▶ DATA PROVIDED

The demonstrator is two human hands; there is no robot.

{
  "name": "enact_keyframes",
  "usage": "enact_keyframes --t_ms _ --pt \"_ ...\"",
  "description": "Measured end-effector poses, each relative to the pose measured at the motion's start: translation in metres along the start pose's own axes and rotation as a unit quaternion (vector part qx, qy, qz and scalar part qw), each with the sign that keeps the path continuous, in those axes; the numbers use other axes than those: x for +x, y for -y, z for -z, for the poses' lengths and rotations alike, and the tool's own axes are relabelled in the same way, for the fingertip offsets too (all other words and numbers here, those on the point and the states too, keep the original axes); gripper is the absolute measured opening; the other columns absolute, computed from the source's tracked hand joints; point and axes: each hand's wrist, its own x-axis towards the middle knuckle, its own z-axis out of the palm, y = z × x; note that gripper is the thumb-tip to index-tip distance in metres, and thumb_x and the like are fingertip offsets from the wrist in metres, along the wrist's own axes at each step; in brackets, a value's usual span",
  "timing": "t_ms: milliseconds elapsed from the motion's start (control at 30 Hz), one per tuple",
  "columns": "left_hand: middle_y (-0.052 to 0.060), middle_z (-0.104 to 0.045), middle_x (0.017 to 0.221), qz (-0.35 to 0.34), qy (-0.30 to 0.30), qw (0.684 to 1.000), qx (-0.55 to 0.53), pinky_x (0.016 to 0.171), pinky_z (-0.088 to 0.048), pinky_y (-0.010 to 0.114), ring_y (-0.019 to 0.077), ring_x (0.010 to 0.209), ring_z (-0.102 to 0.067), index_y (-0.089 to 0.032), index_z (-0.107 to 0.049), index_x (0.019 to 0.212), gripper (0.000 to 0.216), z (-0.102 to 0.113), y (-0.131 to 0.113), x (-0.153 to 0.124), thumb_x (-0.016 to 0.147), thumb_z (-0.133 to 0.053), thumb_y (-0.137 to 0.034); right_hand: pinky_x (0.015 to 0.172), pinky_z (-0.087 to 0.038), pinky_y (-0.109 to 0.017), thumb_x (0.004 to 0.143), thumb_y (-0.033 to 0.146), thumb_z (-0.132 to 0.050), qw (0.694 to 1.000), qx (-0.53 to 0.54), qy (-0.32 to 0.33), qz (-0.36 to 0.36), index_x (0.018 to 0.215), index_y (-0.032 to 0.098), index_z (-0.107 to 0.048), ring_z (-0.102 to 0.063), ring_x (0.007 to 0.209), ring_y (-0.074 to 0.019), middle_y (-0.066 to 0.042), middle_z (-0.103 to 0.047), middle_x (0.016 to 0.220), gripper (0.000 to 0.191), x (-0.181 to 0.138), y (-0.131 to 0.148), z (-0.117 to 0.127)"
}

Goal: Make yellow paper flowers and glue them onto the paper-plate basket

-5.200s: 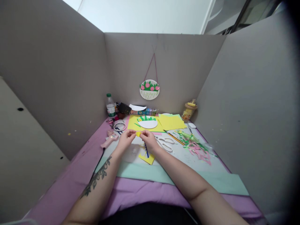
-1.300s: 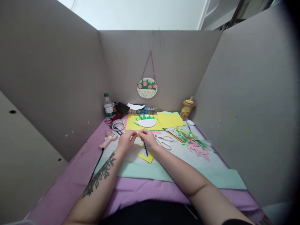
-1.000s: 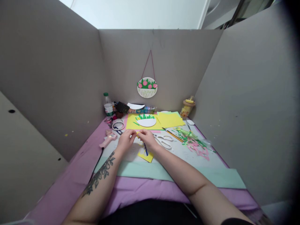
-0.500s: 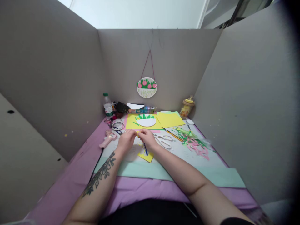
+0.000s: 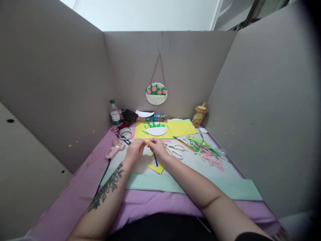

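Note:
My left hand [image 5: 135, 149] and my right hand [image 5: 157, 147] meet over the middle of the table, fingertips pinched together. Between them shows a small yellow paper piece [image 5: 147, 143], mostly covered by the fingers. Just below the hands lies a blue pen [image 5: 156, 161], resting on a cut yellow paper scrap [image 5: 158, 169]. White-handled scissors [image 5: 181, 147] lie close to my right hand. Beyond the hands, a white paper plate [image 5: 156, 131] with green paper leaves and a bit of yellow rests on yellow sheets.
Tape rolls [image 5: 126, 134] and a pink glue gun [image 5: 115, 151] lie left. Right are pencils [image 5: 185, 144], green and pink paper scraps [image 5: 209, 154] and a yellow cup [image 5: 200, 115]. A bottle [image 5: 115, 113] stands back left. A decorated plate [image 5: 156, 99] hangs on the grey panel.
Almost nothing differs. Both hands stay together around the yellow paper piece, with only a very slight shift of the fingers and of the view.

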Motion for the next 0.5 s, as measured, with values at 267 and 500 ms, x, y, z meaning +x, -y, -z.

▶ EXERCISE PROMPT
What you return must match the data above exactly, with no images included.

▶ PROBLEM SOLUTION
The demonstrator is two human hands; there is no robot.

{
  "name": "enact_keyframes",
  "usage": "enact_keyframes --t_ms _ --pt \"_ ...\"",
  "description": "Measured end-effector poses, each relative to the pose measured at the motion's start: translation in metres along the start pose's own axes and rotation as a unit quaternion (vector part qx, qy, qz and scalar part qw), each with the sign that keeps the path continuous, in those axes; the numbers use other axes than those: x for +x, y for -y, z for -z, for the poses' lengths and rotations alike, and the tool's own axes are relabelled in the same way, for the fingertip offsets too (all other words and numbers here, those on the point and the states too, keep the original axes); gripper is the absolute measured opening; the other columns absolute, computed from the source's tracked hand joints; point and axes: each hand's wrist, its own x-axis towards the middle knuckle, its own z-axis out of the palm, y = z × x; note that gripper is the thumb-tip to index-tip distance in metres, and thumb_x and the like are fingertip offsets from the wrist in metres, along the wrist's own axes at each step; in brackets, a value's usual span",
  "timing": "t_ms: milliseconds elapsed from the motion's start (control at 30 Hz), one per tuple",
  "columns": "left_hand: middle_y (-0.052 to 0.060), middle_z (-0.104 to 0.045), middle_x (0.017 to 0.221), qz (-0.35 to 0.34), qy (-0.30 to 0.30), qw (0.684 to 1.000), qx (-0.55 to 0.53), pinky_x (0.016 to 0.171), pinky_z (-0.088 to 0.048), pinky_y (-0.010 to 0.114), ring_y (-0.019 to 0.077), ring_x (0.010 to 0.209), ring_z (-0.102 to 0.067), index_y (-0.089 to 0.032), index_z (-0.107 to 0.049), index_x (0.019 to 0.212), gripper (0.000 to 0.216), z (-0.102 to 0.113), y (-0.131 to 0.113), x (-0.153 to 0.124), thumb_x (-0.016 to 0.147), thumb_z (-0.133 to 0.053), thumb_y (-0.137 to 0.034); right_hand: pinky_x (0.015 to 0.172), pinky_z (-0.087 to 0.038), pinky_y (-0.109 to 0.017), thumb_x (0.004 to 0.143), thumb_y (-0.033 to 0.146), thumb_z (-0.132 to 0.050), qw (0.694 to 1.000), qx (-0.53 to 0.54), qy (-0.32 to 0.33), qz (-0.36 to 0.36), index_x (0.018 to 0.215), index_y (-0.032 to 0.098), index_z (-0.107 to 0.048), ring_z (-0.102 to 0.063), ring_x (0.007 to 0.209), ring_y (-0.074 to 0.019), middle_y (-0.066 to 0.042), middle_z (-0.103 to 0.047), middle_x (0.016 to 0.220), gripper (0.000 to 0.191), x (-0.181 to 0.138), y (-0.131 to 0.148), z (-0.117 to 0.127)"
}

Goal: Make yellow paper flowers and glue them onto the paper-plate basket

-5.200s: 
-1.300s: 
-1.000s: 
-0.500s: 
+0.000s: 

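Note:
My left hand [image 5: 135, 149] and my right hand [image 5: 157, 147] meet over the middle of the table, fingertips pinched together. Between them shows a small yellow paper piece [image 5: 147, 143], mostly covered by the fingers. Just below the hands lies a blue pen [image 5: 156, 161], resting on a cut yellow paper scrap [image 5: 158, 169]. White-handled scissors [image 5: 181, 147] lie close to my right hand. Beyond the hands, a white paper plate [image 5: 156, 131] with green paper leaves and a bit of yellow rests on yellow sheets.
Tape rolls [image 5: 126, 134] and a pink glue gun [image 5: 115, 151] lie left. Right are pencils [image 5: 185, 144], green and pink paper scraps [image 5: 209, 154] and a yellow cup [image 5: 200, 115]. A bottle [image 5: 115, 113] stands back left. A decorated plate [image 5: 156, 99] hangs on the grey panel.
Almost nothing differs. Both hands stay together around the yellow paper piece, with only a very slight shift of the fingers and of the view.
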
Motion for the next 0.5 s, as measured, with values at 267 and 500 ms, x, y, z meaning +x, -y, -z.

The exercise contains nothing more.